Problem requirements → Could the lines from the top of the material to the line that contains "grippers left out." be retyped exactly, both included and pictures omitted?

*** Dataset records Section Begins ***

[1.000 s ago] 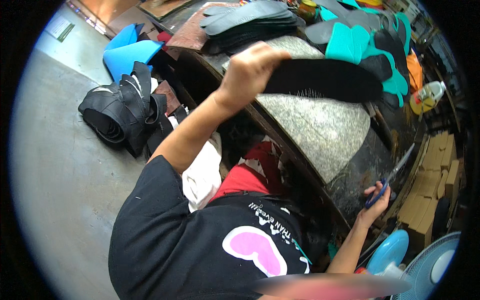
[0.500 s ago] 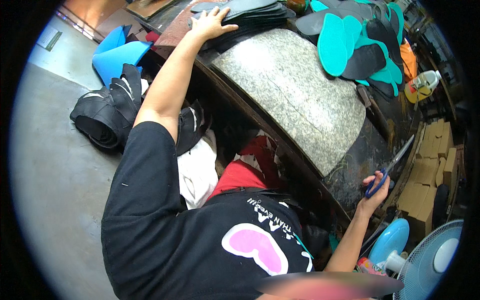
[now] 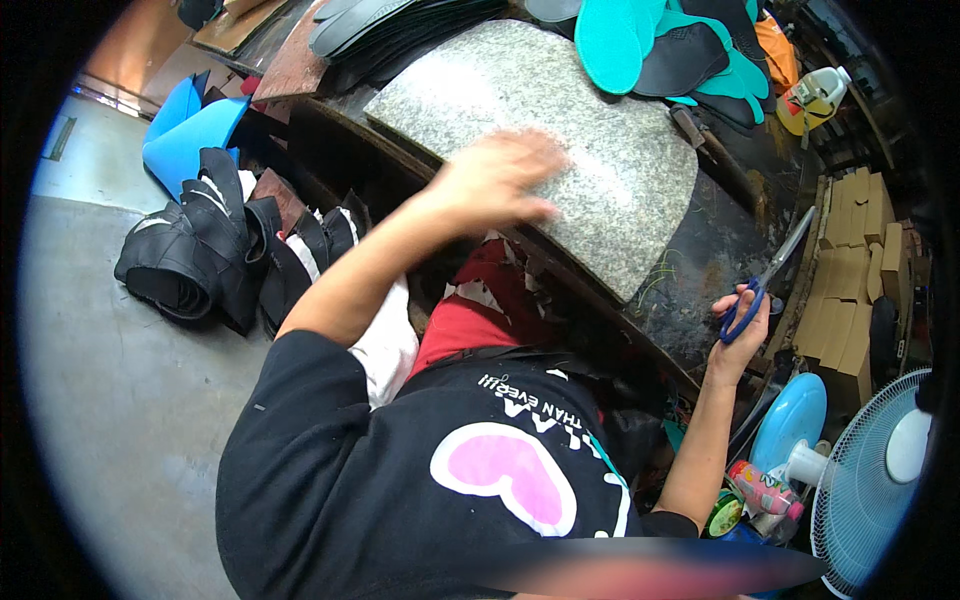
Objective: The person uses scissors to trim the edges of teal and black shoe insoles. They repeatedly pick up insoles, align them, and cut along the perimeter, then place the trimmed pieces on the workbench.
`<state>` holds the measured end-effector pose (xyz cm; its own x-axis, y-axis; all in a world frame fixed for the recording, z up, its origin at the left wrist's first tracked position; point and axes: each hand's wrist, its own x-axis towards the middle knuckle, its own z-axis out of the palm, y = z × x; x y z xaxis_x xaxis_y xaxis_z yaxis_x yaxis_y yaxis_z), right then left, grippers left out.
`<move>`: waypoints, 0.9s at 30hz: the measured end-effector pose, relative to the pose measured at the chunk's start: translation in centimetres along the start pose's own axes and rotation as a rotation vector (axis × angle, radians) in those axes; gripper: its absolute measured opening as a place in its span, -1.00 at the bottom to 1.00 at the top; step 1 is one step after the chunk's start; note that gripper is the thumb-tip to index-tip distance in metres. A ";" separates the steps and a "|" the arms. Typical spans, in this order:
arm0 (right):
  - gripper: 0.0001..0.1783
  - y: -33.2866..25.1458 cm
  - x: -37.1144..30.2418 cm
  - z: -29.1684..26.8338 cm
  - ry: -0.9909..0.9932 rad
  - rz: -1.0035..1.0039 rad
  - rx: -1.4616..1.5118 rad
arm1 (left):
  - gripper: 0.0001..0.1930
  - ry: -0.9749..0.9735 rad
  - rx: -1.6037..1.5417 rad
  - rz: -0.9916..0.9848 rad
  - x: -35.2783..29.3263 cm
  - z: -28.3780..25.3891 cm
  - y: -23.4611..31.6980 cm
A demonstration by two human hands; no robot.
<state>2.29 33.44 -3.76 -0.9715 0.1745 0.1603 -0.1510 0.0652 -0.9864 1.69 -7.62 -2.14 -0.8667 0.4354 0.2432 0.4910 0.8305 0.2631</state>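
Observation:
My left hand [image 3: 500, 178], blurred by motion, is over the near-left part of a speckled grey stone slab [image 3: 620, 190]. Its thumb stands apart from the stretched fingers, and nothing shows in it. Scissors [image 3: 787, 252] with blue handles are gripped in my right hand [image 3: 743, 325] at the bench's right end, blades pointing up and away. Beyond the slab's far left edge lies a stack of dark shoe insoles [image 3: 410, 45]. Teal insoles [image 3: 612, 45] and black insoles [image 3: 680, 65] are heaped at the slab's far right.
What looks like a hammer [image 3: 722, 160] lies right of the slab. Further right are a jug of yellow liquid [image 3: 810, 100] and cardboard boxes [image 3: 845, 270]. A fan [image 3: 870, 480] stands near my right arm. Black material rolls [image 3: 185, 265] and blue sheets [image 3: 195, 130] are at left.
My left hand has left the dark insole stack and moved right and nearer, over the slab. The right hand keeps the scissors. The whole view has shifted somewhat.

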 end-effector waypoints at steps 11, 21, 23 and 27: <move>-0.75 -0.3 0.5 0.8 0.005 0.009 0.023 | -0.27 0.336 0.324 -0.220 3.6 -5.3 -2.0; -0.76 -0.3 0.7 0.8 0.008 0.005 0.084 | -0.26 0.098 0.349 -0.385 23.5 3.6 -2.9; -0.75 -0.2 0.7 0.8 0.002 -0.001 0.061 | -0.47 0.103 0.316 -0.340 23.5 3.1 -2.9; -0.73 -0.2 0.7 0.7 -0.009 -0.016 0.051 | -0.71 0.294 0.047 -0.428 21.5 -0.1 -3.3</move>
<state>1.53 32.88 -3.53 -0.9706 0.1649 0.1756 -0.1751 0.0173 -0.9844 -18.57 -1.05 2.37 -0.9246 -0.0566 0.3768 0.0879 0.9306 0.3554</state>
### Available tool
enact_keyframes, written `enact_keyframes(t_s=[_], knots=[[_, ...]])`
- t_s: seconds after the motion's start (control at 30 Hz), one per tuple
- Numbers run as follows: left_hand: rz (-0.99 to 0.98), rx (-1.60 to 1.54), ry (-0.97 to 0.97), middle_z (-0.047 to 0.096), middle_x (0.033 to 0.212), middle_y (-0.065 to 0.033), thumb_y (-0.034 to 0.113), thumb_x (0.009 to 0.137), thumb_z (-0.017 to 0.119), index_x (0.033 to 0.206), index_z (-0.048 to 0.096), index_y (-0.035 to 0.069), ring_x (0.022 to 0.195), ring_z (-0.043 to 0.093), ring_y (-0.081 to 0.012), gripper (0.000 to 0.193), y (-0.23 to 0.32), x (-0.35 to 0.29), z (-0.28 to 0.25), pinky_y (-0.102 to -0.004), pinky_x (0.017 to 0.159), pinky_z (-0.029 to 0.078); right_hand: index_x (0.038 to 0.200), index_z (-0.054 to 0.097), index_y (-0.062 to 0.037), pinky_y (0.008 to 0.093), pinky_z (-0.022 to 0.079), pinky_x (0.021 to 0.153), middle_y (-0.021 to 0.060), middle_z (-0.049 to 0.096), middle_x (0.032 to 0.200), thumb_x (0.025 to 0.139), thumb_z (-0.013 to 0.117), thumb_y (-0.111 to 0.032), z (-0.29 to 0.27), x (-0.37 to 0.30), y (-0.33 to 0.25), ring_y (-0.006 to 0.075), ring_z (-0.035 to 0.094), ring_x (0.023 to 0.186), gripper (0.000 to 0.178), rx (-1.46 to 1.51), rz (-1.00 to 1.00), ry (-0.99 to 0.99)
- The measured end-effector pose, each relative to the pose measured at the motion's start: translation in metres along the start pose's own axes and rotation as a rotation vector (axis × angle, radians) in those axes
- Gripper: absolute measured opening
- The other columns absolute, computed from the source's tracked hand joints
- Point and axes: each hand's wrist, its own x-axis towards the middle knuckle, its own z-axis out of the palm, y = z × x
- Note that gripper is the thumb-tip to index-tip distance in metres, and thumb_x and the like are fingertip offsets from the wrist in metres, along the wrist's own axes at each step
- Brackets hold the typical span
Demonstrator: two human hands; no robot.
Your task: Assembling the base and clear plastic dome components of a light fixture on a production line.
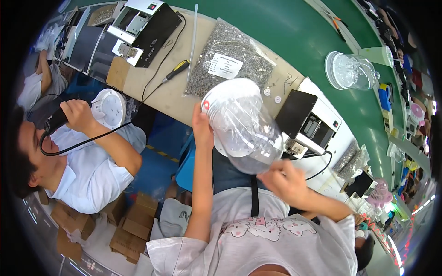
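Note:
A clear plastic dome [258, 138] with a white round base [232, 89] is held tilted in front of me. My left hand [202, 126] is closed on the rim of the base, with a small red mark beside the fingers. At the dome's narrow lower end, the curled fingers of my right hand [285, 181] pinch its tip, somewhat blurred by motion. Another white round part [225, 149] shows partly through and behind the dome.
A bag of small metal parts [230, 57] lies ahead, beside a yellow-black screwdriver [177, 70]. White-and-black machines [311, 124] stand right and far left. Another clear dome [352, 71] rests on the green surface. At left, a co-worker [87, 170] holds a corded tool [57, 120] and white base [109, 108].

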Motion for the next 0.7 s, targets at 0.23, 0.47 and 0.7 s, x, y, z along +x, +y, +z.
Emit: enact_keyframes(t_s=[0.23, 0.47, 0.7], knots=[[-0.062, -0.121, 0.148, 0.055, 0.107, -0.0103, 0.046, 0.085, 0.049, 0.1, 0.052, 0.001, 0.099, 0.054, -0.0215, 0.048, -0.033, -0.005, -0.043, -0.0351, 0.082, 0.045, 0.096, 0.057, -0.0081, 0.0299, 0.049, 0.069, 0.007, 0.056, 0.09, 0.068, 0.069, -0.007, 0.059, -0.041, -0.022, 0.0227, 0.056, 0.078, 0.03, 0.352, -0.003, 0.093], [0.211, -0.338, -0.161, 0.036, 0.083, 0.0012, 0.062, 0.082, 0.036, 0.056, 0.039, 0.018, 0.099, 0.036, -0.018, 0.051, -0.047, 0.006, -0.038, -0.0326, 0.085, 0.03, 0.13, 0.014, -0.0047, 0.0401, 0.043, 0.089, 0.0161, 0.034, 0.125, 0.068, 0.075, -0.014, 0.099, -0.053, -0.008, 0.0274, 0.044, 0.111, 0.088, 1.865, 1.085, 0.377], [0.362, -0.541, -0.328, 0.037, 0.084, 0.0025, 0.07, 0.077, 0.033, 0.053, 0.047, 0.022, 0.093, 0.033, -0.0203, 0.055, -0.058, 0.029, -0.025, -0.0323, 0.08, 0.03, 0.134, 0.005, -0.0097, 0.0438, 0.042, 0.089, 0.0106, 0.015, 0.137, 0.054, 0.083, -0.01, 0.12, -0.053, -0.015, 0.0267, 0.021, 0.128, 0.112, 1.407, 0.866, 0.043]])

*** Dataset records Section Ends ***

Solution for this task →
[1.000 s ago] 
[0.500 s ago] 
[now] 
Objective: The person uses scissors to trim the edges of teal and black shoe insoles. They repeatedly pick up insoles, align them, and cut along the perimeter, then place the trimmed pieces on the workbench.
`<state>` holds the measured end-effector pose (xyz cm; its own x-axis, y-axis; all in a world frame fixed for the recording, z up, its origin at the left wrist's first tracked position; point and axes: each hand's wrist, its own x-axis towards the middle knuckle, its own z-axis out of the palm, y = z × x; x y z xaxis_x xaxis_y xaxis_z yaxis_x yaxis_y yaxis_z), right then left, grippers left out.

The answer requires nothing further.